#### Exercise:
The exact lines from the start of the material below through the line holding "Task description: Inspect" are the answer; return those, pictures excluded.

::::

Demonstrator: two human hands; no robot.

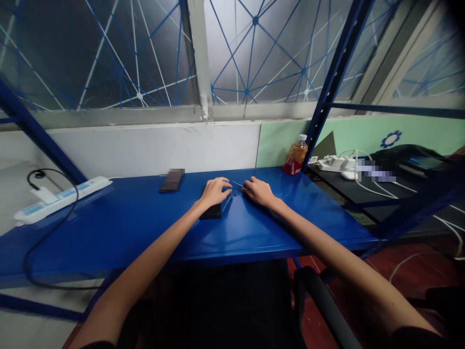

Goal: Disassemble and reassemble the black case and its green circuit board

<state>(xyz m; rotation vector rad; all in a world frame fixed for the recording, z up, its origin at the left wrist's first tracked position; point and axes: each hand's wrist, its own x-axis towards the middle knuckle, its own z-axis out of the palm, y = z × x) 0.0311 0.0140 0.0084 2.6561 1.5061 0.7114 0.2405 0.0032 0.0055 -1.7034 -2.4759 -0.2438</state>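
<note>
A blue table (134, 218) stands against a pale wall (156, 150) under patterned windows (250, 58), with a bottle (296, 157) at its far right. The left hand (215, 190) lies over a flat black slab (211, 212), fingers loosely bent, thumb and forefinger apart; the right hand (258, 191) pinches a thin tool (237, 183) pointing left. A tiny dark bit (235, 194) sits between the hands. A careless sweep could flick it away, I judge, and a slipping tip might scratch the slab, which looks straight-edged, oblong and partly hidden, mid-table
</note>
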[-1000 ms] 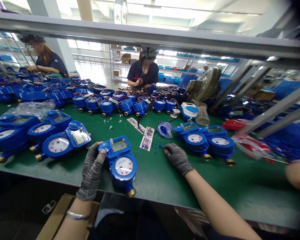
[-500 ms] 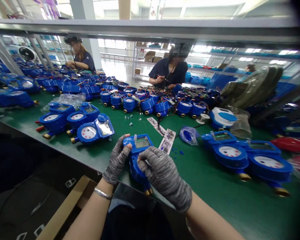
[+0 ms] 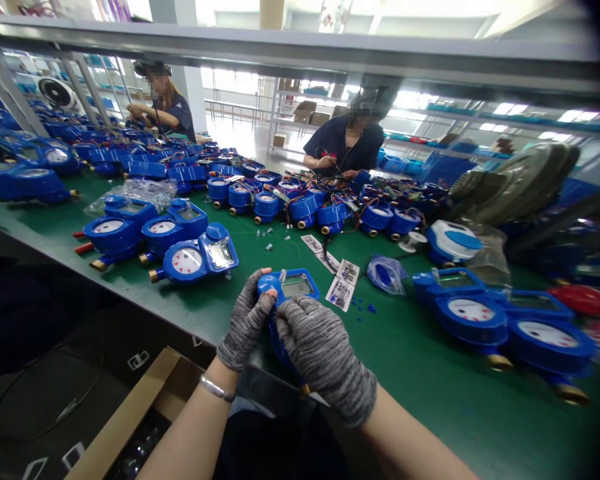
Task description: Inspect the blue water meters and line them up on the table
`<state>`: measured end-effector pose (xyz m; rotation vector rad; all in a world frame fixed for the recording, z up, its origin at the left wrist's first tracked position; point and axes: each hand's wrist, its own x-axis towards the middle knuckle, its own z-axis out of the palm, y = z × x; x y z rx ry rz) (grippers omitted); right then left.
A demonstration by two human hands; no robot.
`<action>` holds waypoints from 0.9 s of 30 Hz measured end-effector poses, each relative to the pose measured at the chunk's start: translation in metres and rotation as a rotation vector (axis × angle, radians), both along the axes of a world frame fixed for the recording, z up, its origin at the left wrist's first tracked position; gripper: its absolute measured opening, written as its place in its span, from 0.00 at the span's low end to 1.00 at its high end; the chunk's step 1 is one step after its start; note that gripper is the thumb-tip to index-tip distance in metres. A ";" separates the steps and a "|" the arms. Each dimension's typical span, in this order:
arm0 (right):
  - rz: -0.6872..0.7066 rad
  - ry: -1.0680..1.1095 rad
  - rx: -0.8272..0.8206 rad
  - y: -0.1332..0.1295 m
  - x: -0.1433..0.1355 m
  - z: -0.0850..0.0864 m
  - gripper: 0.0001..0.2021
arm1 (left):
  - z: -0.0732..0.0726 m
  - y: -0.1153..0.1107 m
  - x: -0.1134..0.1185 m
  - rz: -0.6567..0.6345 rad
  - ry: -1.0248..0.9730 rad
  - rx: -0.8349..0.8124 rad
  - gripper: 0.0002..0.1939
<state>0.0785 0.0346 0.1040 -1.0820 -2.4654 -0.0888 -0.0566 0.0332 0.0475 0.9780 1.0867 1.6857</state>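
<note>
A blue water meter (image 3: 300,285) with a grey display is between my hands at the front edge of the green table. My left hand (image 3: 247,323), in a grey fingerless glove, grips its left side near the round blue cap. Over the meter's middle lies my right hand (image 3: 325,353), gloved alike, with its fingers curled and pinched together just below the display. Whatever is in that pinch, if anything, is hidden. The hand covers the meter's dial and most of its lower body. Close to the left stands another blue meter (image 3: 186,261) with a shiny display.
More blue meters stand right (image 3: 473,313) and in rows of wired meters (image 3: 333,215) behind. Printed labels (image 3: 343,287), small blue bits (image 3: 371,309) and a bagged blue part (image 3: 386,273) lie nearby. Below is a cardboard box (image 3: 130,413). Two co-workers sit across the table.
My right hand has moved up over the meter, now hiding more of its body below the display. My left hand keeps its hold. The whole view has shifted slightly.
</note>
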 end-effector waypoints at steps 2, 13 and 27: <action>0.057 -0.038 0.001 0.002 0.001 0.004 0.10 | 0.000 -0.001 0.000 0.002 -0.004 -0.004 0.25; 0.318 -0.126 0.108 -0.007 0.017 -0.001 0.10 | 0.010 -0.003 0.007 0.009 -0.009 -0.030 0.21; -0.529 0.368 -0.203 0.066 0.168 -0.094 0.08 | 0.020 0.037 0.013 -0.421 -0.113 -0.111 0.35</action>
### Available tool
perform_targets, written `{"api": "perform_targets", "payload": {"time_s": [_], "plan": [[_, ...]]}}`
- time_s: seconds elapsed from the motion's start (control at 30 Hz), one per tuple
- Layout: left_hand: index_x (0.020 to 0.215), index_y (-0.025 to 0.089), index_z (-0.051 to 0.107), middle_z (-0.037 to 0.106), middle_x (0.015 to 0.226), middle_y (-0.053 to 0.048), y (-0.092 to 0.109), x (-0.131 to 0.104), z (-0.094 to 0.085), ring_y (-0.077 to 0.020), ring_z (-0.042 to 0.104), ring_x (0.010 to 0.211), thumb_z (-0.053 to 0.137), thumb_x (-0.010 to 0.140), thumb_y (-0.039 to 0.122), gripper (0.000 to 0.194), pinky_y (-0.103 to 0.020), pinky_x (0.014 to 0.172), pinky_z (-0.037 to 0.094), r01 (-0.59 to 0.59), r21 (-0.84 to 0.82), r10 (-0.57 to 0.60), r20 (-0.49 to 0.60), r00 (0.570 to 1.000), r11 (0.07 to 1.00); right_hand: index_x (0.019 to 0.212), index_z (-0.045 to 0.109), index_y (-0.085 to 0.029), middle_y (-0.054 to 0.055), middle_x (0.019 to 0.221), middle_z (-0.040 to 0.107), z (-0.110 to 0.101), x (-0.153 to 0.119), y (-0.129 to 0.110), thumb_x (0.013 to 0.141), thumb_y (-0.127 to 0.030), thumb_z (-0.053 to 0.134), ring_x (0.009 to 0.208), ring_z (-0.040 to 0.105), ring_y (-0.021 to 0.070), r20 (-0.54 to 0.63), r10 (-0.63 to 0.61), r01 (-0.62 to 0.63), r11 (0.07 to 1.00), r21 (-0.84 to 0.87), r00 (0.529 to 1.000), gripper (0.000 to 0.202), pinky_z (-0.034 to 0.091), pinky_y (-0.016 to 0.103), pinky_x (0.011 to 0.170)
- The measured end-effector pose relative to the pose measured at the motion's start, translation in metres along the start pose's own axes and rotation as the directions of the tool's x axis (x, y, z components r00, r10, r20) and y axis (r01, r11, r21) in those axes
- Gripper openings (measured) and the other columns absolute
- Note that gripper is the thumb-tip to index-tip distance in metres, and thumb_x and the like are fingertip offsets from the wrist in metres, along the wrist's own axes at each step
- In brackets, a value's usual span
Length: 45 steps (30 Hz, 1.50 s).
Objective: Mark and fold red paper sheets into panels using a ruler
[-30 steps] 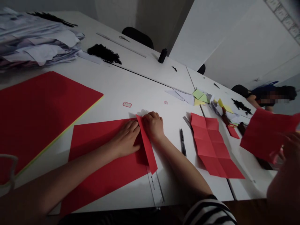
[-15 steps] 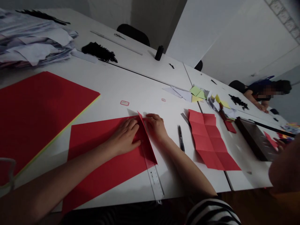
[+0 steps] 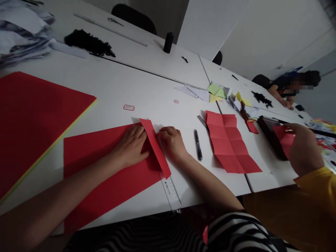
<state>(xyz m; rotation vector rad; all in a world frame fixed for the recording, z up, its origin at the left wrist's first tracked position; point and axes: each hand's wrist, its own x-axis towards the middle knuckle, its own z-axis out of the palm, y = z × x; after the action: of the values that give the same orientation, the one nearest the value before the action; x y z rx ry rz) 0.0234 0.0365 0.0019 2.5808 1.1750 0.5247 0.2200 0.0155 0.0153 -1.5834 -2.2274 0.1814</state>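
Note:
A large sheet of red paper (image 3: 105,178) lies before me, its right end folded up into a narrow strip (image 3: 157,150) that leans left. A clear plastic ruler (image 3: 172,192) sticks out under the strip at the near edge. My left hand (image 3: 132,145) lies on the sheet, palm down, thumb apart, fingertips close to the strip; whether it touches the ruler is hidden. On the strip's other side, my right hand (image 3: 172,143) has bent fingers, closed at the fold of the red paper. Its thumb is mostly hidden.
A black pen (image 3: 198,145) and a creased red sheet (image 3: 231,143) lie to the right. Larger red sheets (image 3: 44,119) are at left, by a paper pile (image 3: 23,31). A co-worker's hand (image 3: 304,147) is over a dark box (image 3: 271,136). Another person (image 3: 286,84) sits far right.
The strip has tipped left, so its outer face shows more. My hands stay on either side of it. The co-worker's arm has reached further in over the box; the view has shifted.

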Motion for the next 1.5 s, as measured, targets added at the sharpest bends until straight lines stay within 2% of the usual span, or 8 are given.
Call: {"api": "perform_targets", "payload": {"time_s": [0.17, 0.37, 0.7, 1.3, 1.43, 1.5], "plan": [[0.111, 0.012, 0.050, 0.049, 0.116, -0.016, 0.005, 0.002, -0.005, -0.0360, 0.045, 0.118, 0.053, 0.075, 0.027, 0.040, -0.052, 0.104, 0.037, 0.014, 0.060, -0.017, 0.046, 0.999, 0.998, 0.103, 0.070, -0.023, 0.007, 0.112, 0.066, -0.002, -0.016, 0.000, 0.093, -0.011, 0.048, 0.107, 0.056, 0.0239, -0.028, -0.043, 0.042, 0.999, -0.015, 0.999, 0.027, 0.040, 0.040, 0.089], [0.120, 0.008, 0.046, 0.046, 0.118, -0.015, 0.005, -0.001, -0.006, -0.0328, 0.042, 0.116, 0.049, 0.082, 0.026, 0.042, -0.051, 0.104, 0.037, -0.017, 0.123, 0.009, 0.066, 0.998, 0.992, 0.100, 0.069, -0.023, 0.006, 0.108, 0.067, -0.006, -0.034, -0.001, 0.092, -0.009, 0.047, 0.103, 0.056, 0.0238, -0.039, -0.061, 0.060, 0.998, -0.020, 0.997, 0.027, 0.042, 0.039, 0.085], [0.121, 0.008, 0.046, 0.046, 0.119, -0.015, 0.005, 0.002, -0.005, -0.0335, 0.040, 0.118, 0.050, 0.082, 0.030, 0.046, -0.052, 0.104, 0.034, 0.000, 0.084, -0.006, 0.068, 0.998, 0.996, 0.104, 0.065, -0.022, 0.007, 0.108, 0.066, -0.006, -0.067, -0.002, 0.093, -0.010, 0.047, 0.106, 0.056, 0.0239, -0.074, -0.104, 0.103, 0.994, -0.026, 0.992, 0.025, 0.043, 0.041, 0.086], [0.127, 0.010, 0.041, 0.046, 0.121, -0.014, 0.003, 0.003, -0.004, -0.0321, 0.043, 0.116, 0.049, 0.079, 0.030, 0.052, -0.052, 0.103, 0.037, -0.002, 0.109, -0.008, 0.093, 0.996, 0.994, 0.111, 0.065, -0.022, 0.009, 0.113, 0.067, -0.026, -0.136, -0.007, 0.096, -0.016, 0.047, 0.112, 0.057, 0.0256, -0.068, -0.153, 0.148, 0.987, -0.065, 0.986, 0.024, 0.051, 0.041, 0.087], [0.127, 0.010, 0.042, 0.045, 0.121, -0.015, 0.002, 0.003, -0.002, -0.0331, 0.042, 0.116, 0.050, 0.079, 0.030, 0.053, -0.052, 0.104, 0.036, 0.005, 0.101, -0.015, 0.094, 0.995, 0.995, 0.112, 0.065, -0.019, 0.011, 0.118, 0.066, -0.035, -0.153, -0.009, 0.097, -0.017, 0.043, 0.115, 0.056, 0.0269, -0.030, -0.146, 0.146, 0.989, 0.000, 0.989, 0.027, 0.052, 0.044, 0.090], [0.127, 0.010, 0.042, 0.046, 0.120, -0.014, 0.001, 0.003, -0.002, -0.0333, 0.042, 0.116, 0.050, 0.078, 0.030, 0.054, -0.052, 0.104, 0.036, 0.005, 0.092, -0.013, 0.087, 0.996, 0.996, 0.112, 0.066, -0.020, 0.011, 0.122, 0.064, -0.040, -0.155, -0.006, 0.096, -0.015, 0.043, 0.117, 0.055, 0.0260, -0.014, -0.101, 0.102, 0.991, 0.087, 0.995, 0.028, 0.052, 0.045, 0.092]]}}
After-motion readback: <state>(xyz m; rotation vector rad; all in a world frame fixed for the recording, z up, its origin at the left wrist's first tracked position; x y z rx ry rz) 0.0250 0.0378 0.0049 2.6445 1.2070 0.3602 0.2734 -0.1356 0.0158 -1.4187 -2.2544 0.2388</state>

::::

#### Response to the exercise:
Demonstrator: two human hands; no robot.


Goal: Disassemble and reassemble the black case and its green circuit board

<state>(xyz m; rotation vector rad; all in a world frame fixed for the recording, z up, its origin at the left wrist's first tracked position; point and axes: each hand's wrist, its own x-axis towards the middle knuckle, its own z-axis out of the palm, y = z × x) 0.0311 0.0140 0.0084 2.6561 1.5061 0.7114 0.2405 0.0032 0.0055 -1.7034 -2.4759 -0.2438</state>
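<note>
A blue table (134, 218) stands against a pale wall (156, 150) under patterned windows (250, 58), with a bottle (296, 157) at its far right. The left hand (215, 190) lies over a flat black slab (211, 212), fingers loosely bent, thumb and forefinger apart; the right hand (258, 191) pinches a thin tool (237, 183) pointing left. A tiny dark bit (235, 194) sits between the hands. A careless sweep could flick it away, I judge, and a slipping tip might scratch the slab, which looks straight-edged, oblong and partly hidden, mid-table
</note>
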[-1000 ms] 
[-500 ms] 
[+0 ms] 
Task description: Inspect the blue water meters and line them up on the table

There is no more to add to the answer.